Speaker 2 how did he do it? My strategy was to stop eating.

Speaker 2 I think I stopped eating on Friday.

Speaker 2 and then to stop drinking the night before I started on Monday. And that had its benefits and it had its really downsides.
Yeah, yeah, yeah.

Speaker 2 The downside is that he was hungry the whole time, but the benefit is that he can go straight from the Senate floor to his colonoscopy, so that's a bonus.

Speaker 2 But

Speaker 2 that is pretty amazing.

Speaker 2 It's pretty amazing. He didn't eat for three days, although he is a vegan, so that's not much of a sacrifice, you know.

Speaker 2 Oh no, a weekend without tempeh.

Speaker 2 But let's move on, because while Democrats were congratulating themselves for their bladder control, Donald Trump was shitting out a new holiday.

Speaker 1 A big day for the country, President Trump calling it Liberation Day.

Speaker 2 Liberation Day. Liberation Day.

Speaker 1 The world is watching.

Speaker 2 Right. Liberation Day.
That sounds like the fake holiday your friends make up after you get dumped, you know? No, man. No, man.

Speaker 2 Who needs that beautiful, smart, independently wealthy woman in your life when you could die alone? This is your Liberation Day, bro.

Speaker 2 But actually, what is it? Our breaking news just moments ago, President Trump officially announcing widespread, what he calls reciprocal tariffs, at least 10%,

Speaker 2 on practically all goods coming into the United States.

Speaker 3 My fellow Americans, this is Liberation Day.

Speaker 3 April 2nd, 2025 will forever be remembered as the day American industry was reborn, the day America's destiny was reclaimed.

Speaker 2 Okay, so Liberation Day is just the day that Trump announced new tariffs.

Speaker 2 I kind of doubt this day will be remembered for all of history, but if you give me a day off from work, you can call it whatever you want, to be honest with you. Now,

Speaker 2 you might be thinking, what am I even being liberated from? The ability to afford goods and services? Yes, but

Speaker 2 what Trump is hoping happens

Speaker 2 is that businesses move back to America. But until then, Republicans are preparing Americans for the inevitable rocky road ahead.

Speaker 4 I feel like in some ways in the economy, this is kind of like a kitchen remodel or a bath remodel. There's a bit of a mess at the beginning, but everybody has a long-term look of where we're headed.

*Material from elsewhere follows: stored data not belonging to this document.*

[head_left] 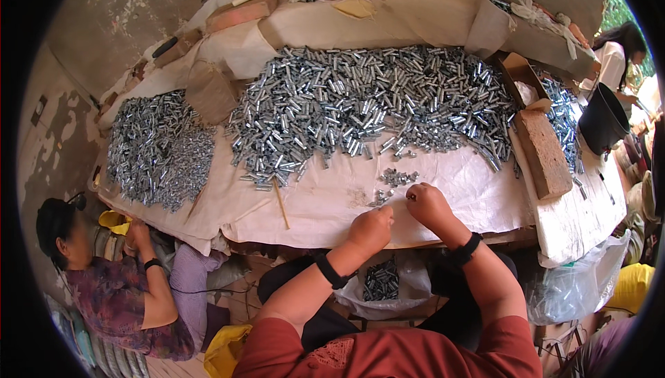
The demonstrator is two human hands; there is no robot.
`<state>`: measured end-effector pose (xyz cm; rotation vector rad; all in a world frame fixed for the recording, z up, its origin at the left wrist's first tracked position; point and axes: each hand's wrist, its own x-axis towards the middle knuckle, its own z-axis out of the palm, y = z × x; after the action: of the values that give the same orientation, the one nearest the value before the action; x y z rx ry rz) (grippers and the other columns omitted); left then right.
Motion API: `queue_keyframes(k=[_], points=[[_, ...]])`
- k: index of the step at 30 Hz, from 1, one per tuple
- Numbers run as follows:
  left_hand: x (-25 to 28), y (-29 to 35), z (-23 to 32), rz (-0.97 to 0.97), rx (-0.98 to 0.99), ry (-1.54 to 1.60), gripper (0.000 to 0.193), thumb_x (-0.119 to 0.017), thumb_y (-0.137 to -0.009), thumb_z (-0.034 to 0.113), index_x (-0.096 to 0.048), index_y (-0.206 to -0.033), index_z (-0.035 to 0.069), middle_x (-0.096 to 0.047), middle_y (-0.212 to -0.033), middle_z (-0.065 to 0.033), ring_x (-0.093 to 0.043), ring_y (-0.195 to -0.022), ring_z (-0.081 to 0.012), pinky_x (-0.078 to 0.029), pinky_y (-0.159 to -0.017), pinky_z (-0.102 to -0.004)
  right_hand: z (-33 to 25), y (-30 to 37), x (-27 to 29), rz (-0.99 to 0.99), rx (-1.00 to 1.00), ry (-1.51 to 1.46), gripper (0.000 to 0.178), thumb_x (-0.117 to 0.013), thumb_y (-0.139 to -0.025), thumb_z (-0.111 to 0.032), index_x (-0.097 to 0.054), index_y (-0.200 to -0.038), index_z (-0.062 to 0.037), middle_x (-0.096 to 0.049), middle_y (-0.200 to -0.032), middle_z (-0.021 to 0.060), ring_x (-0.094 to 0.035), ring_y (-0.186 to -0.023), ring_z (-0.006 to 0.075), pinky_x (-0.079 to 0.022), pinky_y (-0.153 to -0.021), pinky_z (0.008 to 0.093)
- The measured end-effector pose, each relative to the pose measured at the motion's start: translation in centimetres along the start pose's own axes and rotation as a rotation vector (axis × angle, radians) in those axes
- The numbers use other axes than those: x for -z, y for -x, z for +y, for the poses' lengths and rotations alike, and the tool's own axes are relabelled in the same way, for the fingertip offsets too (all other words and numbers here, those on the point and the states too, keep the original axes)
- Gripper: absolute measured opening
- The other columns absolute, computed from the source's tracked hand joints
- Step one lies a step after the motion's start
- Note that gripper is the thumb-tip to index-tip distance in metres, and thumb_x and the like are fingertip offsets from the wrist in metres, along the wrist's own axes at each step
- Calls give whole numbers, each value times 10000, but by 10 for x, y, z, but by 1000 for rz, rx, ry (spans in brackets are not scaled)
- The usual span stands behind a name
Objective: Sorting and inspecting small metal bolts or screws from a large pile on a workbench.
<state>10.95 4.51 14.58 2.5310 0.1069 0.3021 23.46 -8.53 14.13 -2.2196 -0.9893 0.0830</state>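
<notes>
Both hands are close together over the near edge of the cloth-covered table (457,205). My left hand (370,231) is closed, with its fingertips pinched. My right hand (428,205) curls into a pinch just beyond and to the right of it. Whatever the fingers hold is too small or hidden to make out. In front of them lies a small cluster of short silvery metal pieces (398,177). Behind that spreads a big heap of silvery metal cylinders (360,94). Between my knees, an open white plastic bag (415,289) holds darker metal cylinders (382,281).
A second heap of small metal parts (159,149) covers the table's left, where a co-worker (118,288) sits. A thin stick (281,203) lies on the cloth. At right are a brick (544,153), a cardboard box (525,80), a black bucket (603,120) and another person (613,56).
</notes>
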Motion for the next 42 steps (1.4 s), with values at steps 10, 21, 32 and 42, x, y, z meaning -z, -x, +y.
queue_keyframes(k=[10, 21, 32, 42], points=[[73, -75, -88, 240, 421, -117, 304, -690, -706, 138, -610, -966, 2, -635, -907, -224, -613, -867, -361, -489, -743, -415, -9, 5, 12, -282, -299, -448, 143, -581, -814, -85, -645, -869, 30, -580, -601, 48, -556, -491, 111, -446, -441, 259], [59, -85, -84, 266, 741, 497, 425, -607, -727, 11, -503, -1139, -17, -595, -714, -126, -614, -577, -233, -509, -505, -342, -11, 1, 11, -239, -488, -870, 107, -613, -833, -86, -604, -857, 18, -603, -669, 69, -579, -510, 143, -474, -466, 263], [43, -18, -6, -11, 688, 1434, 80, -591, -844, 65, -539, -881, 17, -587, -695, -96, -518, -439, -131, -403, -373, -247, -37, 11, 7, -318, -560, -1757, 115, -580, -881, -124, -552, -899, -14, -615, -744, 94, -577, -550, 157, -495, -493, 293], [38, -11, 4, 57, 624, 1491, 103, -597, -843, 67, -513, -871, 13, -582, -697, -109, -527, -439, -152, -422, -378, -259, -36, 13, 5, -290, -549, -1691, 104, -592, -873, -122, -558, -881, -24, -600, -713, 75, -550, -532, 136, -473, -463, 284]])
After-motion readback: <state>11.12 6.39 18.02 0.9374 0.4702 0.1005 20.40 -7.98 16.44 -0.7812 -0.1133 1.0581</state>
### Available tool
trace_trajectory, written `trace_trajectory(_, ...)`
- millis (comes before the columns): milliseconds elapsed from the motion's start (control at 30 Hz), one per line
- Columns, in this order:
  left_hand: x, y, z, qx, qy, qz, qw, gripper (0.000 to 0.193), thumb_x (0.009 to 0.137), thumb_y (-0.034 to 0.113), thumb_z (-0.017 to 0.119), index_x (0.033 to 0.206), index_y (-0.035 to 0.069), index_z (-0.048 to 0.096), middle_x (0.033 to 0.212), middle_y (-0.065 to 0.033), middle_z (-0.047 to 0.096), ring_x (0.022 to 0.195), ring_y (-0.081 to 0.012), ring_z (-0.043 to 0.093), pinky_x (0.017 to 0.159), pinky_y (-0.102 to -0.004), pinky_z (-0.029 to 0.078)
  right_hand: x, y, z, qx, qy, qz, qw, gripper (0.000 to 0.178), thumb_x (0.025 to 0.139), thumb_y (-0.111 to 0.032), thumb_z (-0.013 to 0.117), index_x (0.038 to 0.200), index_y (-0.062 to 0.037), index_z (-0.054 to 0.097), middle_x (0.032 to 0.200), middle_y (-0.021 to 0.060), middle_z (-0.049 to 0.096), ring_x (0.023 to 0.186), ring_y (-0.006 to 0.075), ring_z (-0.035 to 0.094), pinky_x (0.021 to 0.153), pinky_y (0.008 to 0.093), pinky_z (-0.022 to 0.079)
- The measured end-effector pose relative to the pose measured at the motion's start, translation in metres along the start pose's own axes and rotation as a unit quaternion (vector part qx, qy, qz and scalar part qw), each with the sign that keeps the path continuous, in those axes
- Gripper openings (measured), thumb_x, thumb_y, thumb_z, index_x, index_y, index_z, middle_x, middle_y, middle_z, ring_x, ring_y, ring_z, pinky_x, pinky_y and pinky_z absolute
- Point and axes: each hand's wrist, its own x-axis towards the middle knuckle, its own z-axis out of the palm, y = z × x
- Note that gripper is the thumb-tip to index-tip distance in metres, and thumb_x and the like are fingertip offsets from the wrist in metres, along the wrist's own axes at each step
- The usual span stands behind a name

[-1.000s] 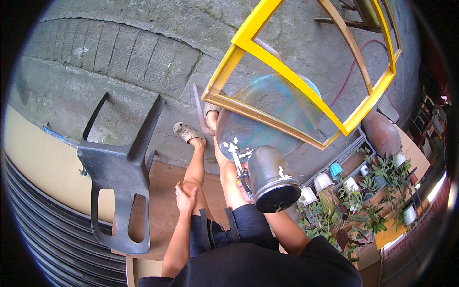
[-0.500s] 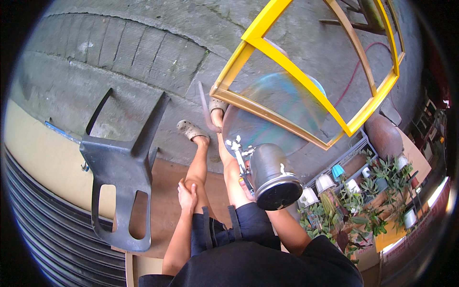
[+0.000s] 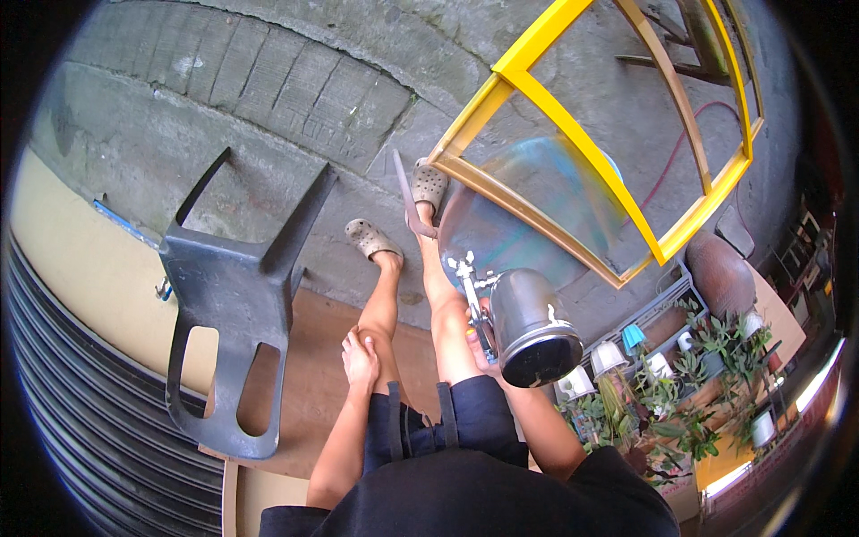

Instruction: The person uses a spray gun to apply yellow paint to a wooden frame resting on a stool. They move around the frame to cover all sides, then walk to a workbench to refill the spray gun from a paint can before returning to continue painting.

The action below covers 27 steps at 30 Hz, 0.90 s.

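Right hand (image 3: 481, 351) — curled round spray gun (image 3: 514, 309); left hand (image 3: 361, 362) — spread loosely on knee (image 3: 379, 328)

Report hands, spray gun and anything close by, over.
Right hand gripping spray gun; left hand on left knee. Yellow frame ahead of the gun. Dark chair to the left, potted plants to the right.

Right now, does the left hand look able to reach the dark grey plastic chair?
Probably yes: the left hand looks empty, resting on the left leg, and nothing visible blocks the way to the dark grey plastic chair.
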Motion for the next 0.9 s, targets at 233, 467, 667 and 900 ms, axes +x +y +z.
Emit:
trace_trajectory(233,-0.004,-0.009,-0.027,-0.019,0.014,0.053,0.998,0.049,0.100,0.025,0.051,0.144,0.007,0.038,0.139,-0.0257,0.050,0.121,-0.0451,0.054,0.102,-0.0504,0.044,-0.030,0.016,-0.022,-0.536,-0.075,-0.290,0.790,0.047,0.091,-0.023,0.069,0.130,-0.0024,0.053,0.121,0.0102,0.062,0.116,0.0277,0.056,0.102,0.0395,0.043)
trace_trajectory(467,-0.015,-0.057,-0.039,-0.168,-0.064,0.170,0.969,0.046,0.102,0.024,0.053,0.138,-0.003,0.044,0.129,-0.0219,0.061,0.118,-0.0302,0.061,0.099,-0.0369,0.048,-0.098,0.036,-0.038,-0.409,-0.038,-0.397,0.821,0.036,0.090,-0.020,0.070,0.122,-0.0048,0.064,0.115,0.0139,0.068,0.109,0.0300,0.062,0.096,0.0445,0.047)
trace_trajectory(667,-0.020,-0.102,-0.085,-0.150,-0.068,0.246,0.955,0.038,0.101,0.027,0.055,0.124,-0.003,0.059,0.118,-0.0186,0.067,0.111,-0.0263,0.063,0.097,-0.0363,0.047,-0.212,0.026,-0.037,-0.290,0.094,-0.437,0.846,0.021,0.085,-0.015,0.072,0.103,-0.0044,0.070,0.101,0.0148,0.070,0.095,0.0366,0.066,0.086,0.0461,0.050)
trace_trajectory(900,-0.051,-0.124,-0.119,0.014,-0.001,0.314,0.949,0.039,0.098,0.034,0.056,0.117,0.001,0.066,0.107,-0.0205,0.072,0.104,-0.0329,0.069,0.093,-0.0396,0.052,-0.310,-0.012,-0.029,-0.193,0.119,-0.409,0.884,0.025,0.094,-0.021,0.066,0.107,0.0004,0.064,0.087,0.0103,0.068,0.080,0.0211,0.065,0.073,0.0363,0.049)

Speaker 5 I mean, if you're going to remodel your house to make it better in the end, it's going to be really annoying in the short term when your house is getting remodeled.

Speaker 5 And there's drywall desks everywhere, and there's workers in your living room. The reality is that remodel has got to happen in order to make things stronger and more stable on the back end.

Speaker 2 Great. It's like a home remodel.
I feel much better about tariffs now that you compared it to something famous for costing people way more than they ever expected.

Speaker 2 Nobody.

Speaker 2 Nobody likes a remodel. And they especially don't like the people in charge of the remodel.
Even the homeowners who hired Jesus to be their carpenter hated him.

Speaker 2 Is he seriously going out for another walk on water? I'm going to kill that guy.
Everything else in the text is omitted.